BEGIN

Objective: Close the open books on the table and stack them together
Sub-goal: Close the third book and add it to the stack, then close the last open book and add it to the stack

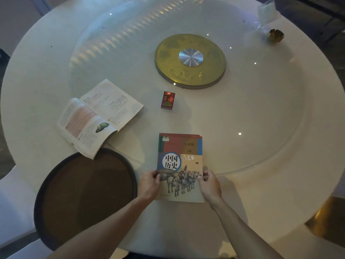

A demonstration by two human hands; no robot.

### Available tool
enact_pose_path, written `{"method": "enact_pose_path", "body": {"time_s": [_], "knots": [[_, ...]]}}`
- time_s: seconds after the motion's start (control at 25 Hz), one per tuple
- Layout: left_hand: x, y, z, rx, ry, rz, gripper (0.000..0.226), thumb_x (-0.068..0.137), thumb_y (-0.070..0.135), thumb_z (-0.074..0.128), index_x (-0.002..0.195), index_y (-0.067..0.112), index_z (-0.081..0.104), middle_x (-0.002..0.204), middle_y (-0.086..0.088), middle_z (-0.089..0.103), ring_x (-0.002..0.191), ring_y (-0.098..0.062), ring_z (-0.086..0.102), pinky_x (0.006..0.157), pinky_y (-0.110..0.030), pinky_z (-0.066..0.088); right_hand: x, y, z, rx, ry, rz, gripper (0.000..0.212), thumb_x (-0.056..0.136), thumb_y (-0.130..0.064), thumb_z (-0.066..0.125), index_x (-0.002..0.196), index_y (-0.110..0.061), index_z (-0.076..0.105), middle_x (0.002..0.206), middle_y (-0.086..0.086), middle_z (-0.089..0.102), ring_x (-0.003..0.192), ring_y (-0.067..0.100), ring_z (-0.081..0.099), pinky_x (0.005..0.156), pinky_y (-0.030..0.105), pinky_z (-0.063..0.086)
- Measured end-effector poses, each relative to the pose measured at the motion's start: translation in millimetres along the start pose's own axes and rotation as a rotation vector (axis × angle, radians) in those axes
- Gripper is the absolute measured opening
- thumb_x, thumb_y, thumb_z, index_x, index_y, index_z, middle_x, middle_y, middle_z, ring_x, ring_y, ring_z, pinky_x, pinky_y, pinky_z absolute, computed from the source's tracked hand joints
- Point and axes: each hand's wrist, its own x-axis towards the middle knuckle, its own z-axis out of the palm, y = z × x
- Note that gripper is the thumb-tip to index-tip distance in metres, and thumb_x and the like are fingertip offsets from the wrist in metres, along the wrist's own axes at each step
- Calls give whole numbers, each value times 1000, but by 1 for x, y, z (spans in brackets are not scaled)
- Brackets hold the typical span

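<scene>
A closed history textbook (180,161) lies flat in the lower centre of the frame on the round white table (261,193), its cover up with horses drawn on it; a second red cover edge shows just past its top edge, so it appears to rest on another closed book, though how many lie beneath cannot be told. The left hand (149,185) grips the book's lower left edge, thumb on the cover and fingers curled under the side. The right hand (210,186) pinches the lower right edge the same way. Up and to the left, well apart, an open textbook (99,118) lies pages up, its near corner overhanging a dark round tray (40,193) at lower left. A red cigarette pack (168,100) lies between the books, near centre frame, below the gold lazy-Susan hub (190,61).
</scene>
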Motion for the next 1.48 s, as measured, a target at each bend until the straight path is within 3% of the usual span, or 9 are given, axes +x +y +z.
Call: {"method": "enact_pose_path", "body": {"time_s": [0.44, 0.56, 0.64, 0.8, 1.04, 1.12, 1.16, 1.24, 1.48], "knots": [[56, 57, -13, -89, -33, -71, 29, 93, 14, 55, 113, 15, 75, 98, -6, 77, 85, -23, 71, 68, -33, 57, 53, -53, -16, 31, 39, -12, 15, 97, -27, 59, 110, -22, 63, 109, 3, 72, 98, 27, 70, 88, 50, 59], [69, 70, -16, -153, -35, -110, 30, 91, 12, 56, 115, 15, 75, 96, -6, 76, 85, -24, 72, 69, -35, 60, 69, -69, -19, 6, 39, -22, 17, 97, -23, 57, 109, -17, 68, 104, 4, 73, 95, 27, 68, 84, 41, 57], [75, 73, -18, -186, -43, -153, 30, 90, 13, 57, 114, 15, 74, 95, -6, 76, 86, -25, 73, 76, -40, 63, 75, -70, -19, -50, 24, -39, 20, 96, -21, 55, 99, -11, 72, 96, 12, 73, 84, 26, 63, 72, 35, 48], [79, 71, -19, -181, -80, -166, 28, 92, 13, 56, 114, 14, 74, 99, -6, 77, 85, -22, 73, 63, -30, 56, 83, -66, -8, -164, 25, -23, 26, 93, -17, 50, 68, -14, 59, 85, 14, 58, 76, 24, 49, 54, 29, 32], [82, 69, -24, -165, -125, -140, 30, 88, 22, 60, 114, 16, 72, 98, -1, 78, 87, -21, 73, 79, -43, 63, 80, -78, -6, -154, 30, 11, 29, 90, -25, 51, 64, -13, 52, 70, 9, 52, 65, 23, 45, 56, 31, 31], [83, 69, -34, -202, -141, -126, 36, 92, 24, 61, 124, 11, 67, 105, -3, 75, 90, -18, 70, 75, -40, 61, 78, -96, -9, -207, 70, 2, 24, 91, -34, 49, 82, -15, 61, 87, 10, 56, 83, 26, 54, 68, 34, 43], [83, 69, -43, -218, -122, -124, 41, 93, 26, 62, 131, 10, 61, 112, -5, 72, 93, -17, 66, 73, -35, 57, 77, -111, -8, -247, 114, -43, 29, 93, -32, 49, 105, -13, 66, 106, 12, 58, 103, 29, 56, 82, 38, 49], [87, 66, -68, -243, -22, -106, 51, 95, 31, 64, 140, 10, 55, 125, -8, 67, 102, -15, 60, 77, -28, 49, 73, -149, 0, -228, 172, -173, 47, 98, -25, 51, 142, -10, 54, 135, 14, 50, 130, 30, 47, 106, 43, 45], [115, 41, -175, -362, 295, -91, 46, 87, 38, 69, 125, 13, 68, 115, -6, 74, 97, -17, 70, 89, -35, 57, 78, -279, 56, -266, -74, -515, 45, 97, -24, 60, 139, -6, 60, 136, 18, 57, 125, 31, 58, 106, 34, 42]]}}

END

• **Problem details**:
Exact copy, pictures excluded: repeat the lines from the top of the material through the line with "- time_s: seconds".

• **Solution to the exercise**:
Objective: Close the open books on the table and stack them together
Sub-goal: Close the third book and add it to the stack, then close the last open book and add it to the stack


A demonstration by two human hands; no robot.

### Available tool
enact_pose_path, written `{"method": "enact_pose_path", "body": {"time_s": [_], "knots": [[_, ...]]}}`
- time_s: seconds after the motion's start (control at 25 Hz), one per tuple

Work on the exercise is finished.